■ **WHAT YOU ARE ASKED TO DO**
The required output is a word-for-word restatement of the material below, from the line with "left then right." through its last line, inclusive.

■ **INFORMATION PROVIDED**
§ §

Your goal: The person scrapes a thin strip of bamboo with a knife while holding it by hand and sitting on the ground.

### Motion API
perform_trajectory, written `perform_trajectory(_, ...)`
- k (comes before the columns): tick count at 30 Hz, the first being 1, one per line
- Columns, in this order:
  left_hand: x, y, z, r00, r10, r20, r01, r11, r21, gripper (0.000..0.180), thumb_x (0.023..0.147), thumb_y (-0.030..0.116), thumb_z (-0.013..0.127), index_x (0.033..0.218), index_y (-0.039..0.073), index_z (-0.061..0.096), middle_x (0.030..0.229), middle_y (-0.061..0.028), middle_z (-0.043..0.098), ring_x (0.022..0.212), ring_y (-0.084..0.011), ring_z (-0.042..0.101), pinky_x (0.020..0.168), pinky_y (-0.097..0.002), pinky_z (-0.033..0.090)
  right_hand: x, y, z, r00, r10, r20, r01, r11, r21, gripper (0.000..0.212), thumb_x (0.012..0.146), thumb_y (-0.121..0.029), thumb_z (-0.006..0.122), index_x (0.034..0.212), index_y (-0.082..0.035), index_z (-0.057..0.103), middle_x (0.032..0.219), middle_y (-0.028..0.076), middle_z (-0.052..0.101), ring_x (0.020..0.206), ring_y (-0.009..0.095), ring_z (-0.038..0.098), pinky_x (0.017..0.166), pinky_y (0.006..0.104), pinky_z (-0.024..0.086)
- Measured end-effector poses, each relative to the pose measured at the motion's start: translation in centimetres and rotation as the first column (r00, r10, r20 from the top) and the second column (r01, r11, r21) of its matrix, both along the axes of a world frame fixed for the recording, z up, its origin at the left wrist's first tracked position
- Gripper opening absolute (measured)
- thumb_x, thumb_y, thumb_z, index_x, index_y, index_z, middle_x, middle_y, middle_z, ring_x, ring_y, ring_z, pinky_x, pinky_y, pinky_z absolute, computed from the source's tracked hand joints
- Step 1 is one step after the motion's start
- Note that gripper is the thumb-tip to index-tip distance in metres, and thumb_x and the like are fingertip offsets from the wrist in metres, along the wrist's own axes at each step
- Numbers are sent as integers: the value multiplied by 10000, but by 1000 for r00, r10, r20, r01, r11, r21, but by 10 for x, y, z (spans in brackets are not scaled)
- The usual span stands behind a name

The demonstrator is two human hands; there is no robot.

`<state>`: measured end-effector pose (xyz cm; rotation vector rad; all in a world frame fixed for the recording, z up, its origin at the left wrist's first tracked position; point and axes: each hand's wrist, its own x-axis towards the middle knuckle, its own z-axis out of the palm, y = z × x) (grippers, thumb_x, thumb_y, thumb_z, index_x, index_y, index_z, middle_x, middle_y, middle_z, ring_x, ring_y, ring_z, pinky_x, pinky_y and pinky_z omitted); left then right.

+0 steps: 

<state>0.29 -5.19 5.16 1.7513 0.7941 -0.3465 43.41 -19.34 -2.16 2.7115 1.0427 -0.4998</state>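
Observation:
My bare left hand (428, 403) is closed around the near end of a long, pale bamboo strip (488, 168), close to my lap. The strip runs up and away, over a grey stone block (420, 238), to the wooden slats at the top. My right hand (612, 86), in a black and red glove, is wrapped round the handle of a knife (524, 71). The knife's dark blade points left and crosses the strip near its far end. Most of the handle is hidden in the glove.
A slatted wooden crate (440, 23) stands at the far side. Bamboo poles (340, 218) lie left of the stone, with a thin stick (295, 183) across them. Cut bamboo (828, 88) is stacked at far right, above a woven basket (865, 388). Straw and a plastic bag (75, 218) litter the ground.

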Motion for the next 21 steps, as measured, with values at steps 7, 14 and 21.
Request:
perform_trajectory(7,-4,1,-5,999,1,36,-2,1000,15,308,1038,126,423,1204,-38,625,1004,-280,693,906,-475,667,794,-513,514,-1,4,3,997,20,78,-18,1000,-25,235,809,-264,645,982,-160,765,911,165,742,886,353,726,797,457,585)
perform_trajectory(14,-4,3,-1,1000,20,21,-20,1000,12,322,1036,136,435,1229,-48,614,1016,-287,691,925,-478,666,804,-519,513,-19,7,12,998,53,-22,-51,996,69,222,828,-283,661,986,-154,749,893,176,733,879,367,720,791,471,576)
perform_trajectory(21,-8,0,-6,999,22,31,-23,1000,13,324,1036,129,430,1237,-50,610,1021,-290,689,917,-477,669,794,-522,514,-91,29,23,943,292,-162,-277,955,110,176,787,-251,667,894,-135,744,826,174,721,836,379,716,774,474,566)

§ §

■ **ANSWER TO THIS EXERCISE**
`<state>`: measured end-effector pose (xyz cm; rotation vector rad; all in a world frame fixed for the recording, z up, its origin at the left wrist's first tracked position; point and axes: each hand's wrist, its own x-axis towards the middle knuckle, its own z-axis out of the palm, y = z × x) (grippers, thumb_x, thumb_y, thumb_z, index_x, index_y, index_z, middle_x, middle_y, middle_z, ring_x, ring_y, ring_z, pinky_x, pinky_y and pinky_z omitted); left then right.

+0 steps: 

<state>0.29 -5.19 5.16 1.7513 0.7941 -0.3465 43.41 -19.34 -2.16 2.7115 1.0427 -0.4998</state>
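Observation:
My bare left hand (428, 403) is closed around the near end of a long, pale bamboo strip (488, 168), close to my lap. The strip runs up and away, over a grey stone block (420, 238), to the wooden slats at the top. My right hand (612, 86), in a black and red glove, is wrapped round the handle of a knife (524, 71). The knife's dark blade points left and crosses the strip near its far end. Most of the handle is hidden in the glove.
A slatted wooden crate (440, 23) stands at the far side. Bamboo poles (340, 218) lie left of the stone, with a thin stick (295, 183) across them. Cut bamboo (828, 88) is stacked at far right, above a woven basket (865, 388). Straw and a plastic bag (75, 218) litter the ground.
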
Motion for the next 21 steps, as measured, with values at steps 7, 14 and 21.
Request:
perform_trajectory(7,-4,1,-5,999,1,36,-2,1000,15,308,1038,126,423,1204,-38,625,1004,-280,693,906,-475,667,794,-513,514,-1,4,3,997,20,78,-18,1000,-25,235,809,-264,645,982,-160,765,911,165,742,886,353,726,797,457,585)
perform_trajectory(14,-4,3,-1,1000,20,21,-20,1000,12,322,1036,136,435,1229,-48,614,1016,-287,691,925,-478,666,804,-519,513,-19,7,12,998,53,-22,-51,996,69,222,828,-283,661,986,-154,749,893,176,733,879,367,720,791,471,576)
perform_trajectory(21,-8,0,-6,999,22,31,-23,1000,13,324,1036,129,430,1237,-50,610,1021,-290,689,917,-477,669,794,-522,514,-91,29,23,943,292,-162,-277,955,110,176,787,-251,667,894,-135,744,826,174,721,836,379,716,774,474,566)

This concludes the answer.